-- Work to complete --
Your job with the data below is to output exactly the lines from the one holding "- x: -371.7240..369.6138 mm" down to the one holding "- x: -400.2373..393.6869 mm", both included, and no others.

Dataset excerpts
########
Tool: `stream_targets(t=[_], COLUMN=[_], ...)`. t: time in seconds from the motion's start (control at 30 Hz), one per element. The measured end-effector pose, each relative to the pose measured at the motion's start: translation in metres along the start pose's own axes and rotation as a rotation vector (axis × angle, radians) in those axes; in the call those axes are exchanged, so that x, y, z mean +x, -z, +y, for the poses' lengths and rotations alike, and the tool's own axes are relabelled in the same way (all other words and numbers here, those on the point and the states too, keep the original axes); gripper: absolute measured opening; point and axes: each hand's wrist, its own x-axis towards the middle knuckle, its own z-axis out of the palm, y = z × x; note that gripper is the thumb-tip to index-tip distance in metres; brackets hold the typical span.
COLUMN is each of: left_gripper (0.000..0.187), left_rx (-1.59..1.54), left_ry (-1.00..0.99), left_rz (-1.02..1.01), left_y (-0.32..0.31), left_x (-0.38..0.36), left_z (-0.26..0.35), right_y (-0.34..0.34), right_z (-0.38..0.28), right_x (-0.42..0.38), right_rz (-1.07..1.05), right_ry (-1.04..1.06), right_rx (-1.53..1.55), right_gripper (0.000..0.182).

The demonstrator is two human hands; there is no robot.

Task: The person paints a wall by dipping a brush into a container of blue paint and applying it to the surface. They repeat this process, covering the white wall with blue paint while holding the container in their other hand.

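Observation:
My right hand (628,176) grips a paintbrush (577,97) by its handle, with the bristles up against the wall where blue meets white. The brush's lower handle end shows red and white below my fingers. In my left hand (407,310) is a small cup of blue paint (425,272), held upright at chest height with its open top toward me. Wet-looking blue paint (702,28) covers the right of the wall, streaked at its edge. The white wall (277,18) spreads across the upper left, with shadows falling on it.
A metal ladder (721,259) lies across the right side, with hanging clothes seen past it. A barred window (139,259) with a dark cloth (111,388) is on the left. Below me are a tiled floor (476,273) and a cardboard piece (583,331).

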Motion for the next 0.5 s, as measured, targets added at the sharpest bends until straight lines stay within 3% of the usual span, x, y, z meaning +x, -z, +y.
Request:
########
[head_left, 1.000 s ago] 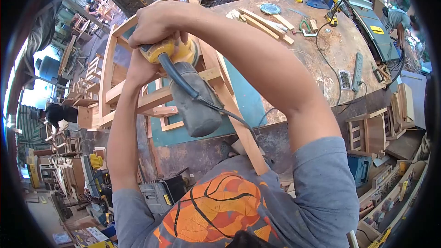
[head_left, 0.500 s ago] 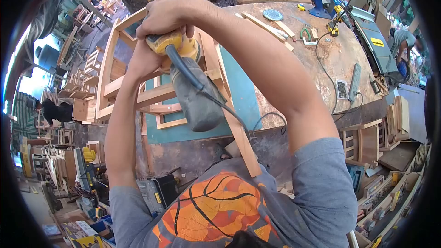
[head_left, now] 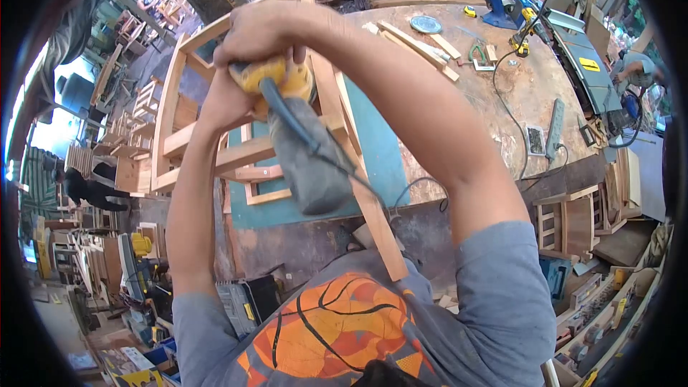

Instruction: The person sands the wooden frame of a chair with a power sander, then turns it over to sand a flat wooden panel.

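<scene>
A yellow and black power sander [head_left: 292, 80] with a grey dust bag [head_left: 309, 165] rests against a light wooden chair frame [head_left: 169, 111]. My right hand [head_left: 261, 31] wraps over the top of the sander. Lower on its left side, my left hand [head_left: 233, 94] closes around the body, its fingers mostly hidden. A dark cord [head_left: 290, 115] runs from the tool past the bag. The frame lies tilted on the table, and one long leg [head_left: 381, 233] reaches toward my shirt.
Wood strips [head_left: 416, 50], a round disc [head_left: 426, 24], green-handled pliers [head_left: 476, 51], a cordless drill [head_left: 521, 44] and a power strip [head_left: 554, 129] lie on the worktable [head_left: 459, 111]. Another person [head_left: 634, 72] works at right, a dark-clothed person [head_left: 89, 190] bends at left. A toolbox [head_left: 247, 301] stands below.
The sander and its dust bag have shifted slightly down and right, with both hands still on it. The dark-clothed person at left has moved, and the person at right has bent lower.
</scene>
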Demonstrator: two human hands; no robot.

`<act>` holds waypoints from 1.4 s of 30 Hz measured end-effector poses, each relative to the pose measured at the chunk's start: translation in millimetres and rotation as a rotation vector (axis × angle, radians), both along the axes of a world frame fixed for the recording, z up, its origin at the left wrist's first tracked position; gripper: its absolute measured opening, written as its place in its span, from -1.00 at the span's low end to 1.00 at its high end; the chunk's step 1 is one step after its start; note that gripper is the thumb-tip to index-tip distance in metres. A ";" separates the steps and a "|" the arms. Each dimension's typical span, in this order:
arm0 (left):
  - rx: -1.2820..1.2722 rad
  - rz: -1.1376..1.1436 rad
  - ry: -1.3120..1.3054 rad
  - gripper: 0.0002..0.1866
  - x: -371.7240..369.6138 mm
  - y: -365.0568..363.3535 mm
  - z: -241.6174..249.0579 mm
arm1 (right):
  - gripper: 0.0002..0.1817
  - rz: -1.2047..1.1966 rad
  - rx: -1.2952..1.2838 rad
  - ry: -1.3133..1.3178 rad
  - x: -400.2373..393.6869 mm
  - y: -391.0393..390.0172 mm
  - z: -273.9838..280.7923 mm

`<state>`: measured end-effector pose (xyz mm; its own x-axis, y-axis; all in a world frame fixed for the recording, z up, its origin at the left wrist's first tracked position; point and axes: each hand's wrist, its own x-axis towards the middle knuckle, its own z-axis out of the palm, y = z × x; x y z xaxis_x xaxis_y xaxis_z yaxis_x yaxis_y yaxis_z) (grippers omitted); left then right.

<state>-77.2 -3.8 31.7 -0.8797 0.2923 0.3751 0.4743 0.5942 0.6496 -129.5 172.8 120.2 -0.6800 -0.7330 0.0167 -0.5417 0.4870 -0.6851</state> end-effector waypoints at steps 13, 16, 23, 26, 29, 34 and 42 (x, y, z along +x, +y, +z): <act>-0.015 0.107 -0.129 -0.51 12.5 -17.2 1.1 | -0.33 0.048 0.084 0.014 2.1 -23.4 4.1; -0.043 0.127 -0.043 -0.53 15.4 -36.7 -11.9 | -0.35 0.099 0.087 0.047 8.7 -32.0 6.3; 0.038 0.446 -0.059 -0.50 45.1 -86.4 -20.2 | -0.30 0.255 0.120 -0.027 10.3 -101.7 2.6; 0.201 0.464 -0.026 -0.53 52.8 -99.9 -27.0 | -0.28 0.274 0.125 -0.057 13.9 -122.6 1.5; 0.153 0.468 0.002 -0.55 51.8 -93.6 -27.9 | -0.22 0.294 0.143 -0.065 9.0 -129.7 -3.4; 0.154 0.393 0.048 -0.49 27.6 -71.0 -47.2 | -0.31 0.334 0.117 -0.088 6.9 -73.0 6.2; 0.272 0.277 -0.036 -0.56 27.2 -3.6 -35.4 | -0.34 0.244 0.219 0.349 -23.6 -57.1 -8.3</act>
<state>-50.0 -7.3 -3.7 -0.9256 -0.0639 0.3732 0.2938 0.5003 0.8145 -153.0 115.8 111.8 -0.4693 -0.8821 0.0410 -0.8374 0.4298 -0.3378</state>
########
-- Task response --
  - x: -371.7240..369.6138 mm
  - y: -365.0568..363.3535 mm
  - z: -241.6174..249.0579 mm
arm1 (right):
  - gripper: 0.0002..0.1817
  - rz: -1.2047..1.1966 rad
  - rx: -1.2952..1.2838 rad
  - ry: -1.3133..1.3178 rad
  - x: -400.2373..393.6869 mm

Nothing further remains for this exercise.